Foto: Rodrigo Gorosito / G1. |
De tudo o que aconteceu, de norte a sul do país, neste carnaval, o grande destaque ficou por conta do intrépido desfile da Estação Primeira de Mangueira no Rio de Janeiro.
A escola de samba teve a ousadia de levar para a Sapucaí um enredo que reconstruiu a história do Brasil por meio de heróis da resistência, negros e índios.
O enredo “História pra ninar gente grande” foi de responsabilidade do carnavalesco Leandro Vieira que, em entrevista, enfatizou: “A abolição (da escravidão) foi um resultado e não uma consequência de uma concessão dada por uma princesa... O olhar da Mangueira é para isto: desmitificar a história oficial e apresentar novos heróis”.
Na Marquês de Sapucaí, a verde e rosa mostrou que o esforço para eliminar a diferença sempre fez parte da história humana e, particularmente, brasileira. Todos os direitos e liberdades de que “usufruímos” nos dias hodiernos foram fruto de uma árdua e lenta conquista. Conquista, benevolência não.
“O Brasil tem cara de cariri”, diz a letra do samba-enredo. Habitantes originais do sertão brasileiro, os cariris foram perseguidos e massacrados, sobretudo no século XVII. A valente sobrevivência dos indígenas e sua cultura, assim como o fim da escravidão não vieram por bênçãos celestiais, mas pela luta do povo – isso está translúcido na corajosa letra da Mangueira.
A menção a Marielle, após a citação da revolta dos malês, mostra que a tragédia do genocídio que nos perpassa a história continua, assim como a impunidade e a injustiça. Mas a voz da Mangueira não nos deixa silentes diante de tudo isso. Vocaciona uma nação inteira ávida por resistência, justiça e paz.
“Todo carnaval é uma manifestação séria disfarçada de brincadeira”, lembrou o carnavalesco da Mangueira. “A brincadeira pode e deve fornecer material para a reflexão”. O samba enredo corria o risco de ser triste, mas ninguém ali chorava de tristeza, mas sim sambava com alegria porque o que ocorreu no desfile foi uma celebração da história do povo brasileiro, de quem lutou e luta com destemor para viver com alegria, em meio a tantas opressões e desilusões.

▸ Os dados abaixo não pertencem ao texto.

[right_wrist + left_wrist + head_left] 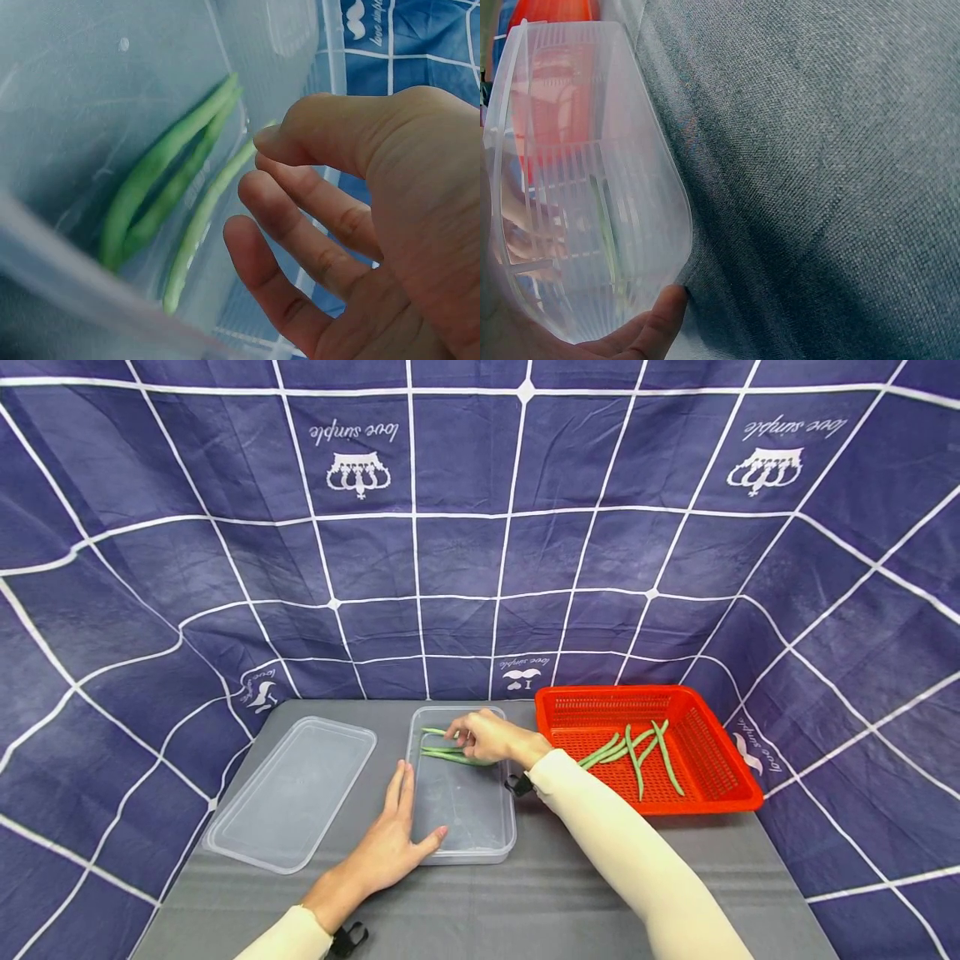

De tão bela e forte, a letra merece ser compartilhada na íntegra:
“Brasil, meu nego
Deixa eu te contar
A história que a história não conta
O avesso do mesmo lugar
Na luta é que a gente se encontra
Brasil, meu dengo
A Mangueira chegou
Com versos que o livro apagou
Desde 1500
Tem mais invasão do que descobrimento
Tem sangue retinto pisado
Atrás do herói emoldurado
Mulheres, tamoios, mulatos
Eu quero um país que não tá no retrato
Brasil, o teu nome é Dandara
Tua cara é de cariri
Não veio do céu
Nem das mãos de Isabel
A liberdade é um dragão no mar de Aracati
Salve os caboclos de julho
Quem foi de aço nos anos de chumbo
Brasil, chegou a vez
De ouvir as Marias, Mahins, Marielles, malês
Mangueira, tira a poeira dos porões
Ô, abre alas pros teus heróis de barracões
Dos brasis que se faz um país de lecis, jamelões
São verde e rosa as multidões”.
A grande lição da Mangueira se resume nisto: Em nossa história, nada veio de graça. E gratuitamente nada virá. É preciso lutar.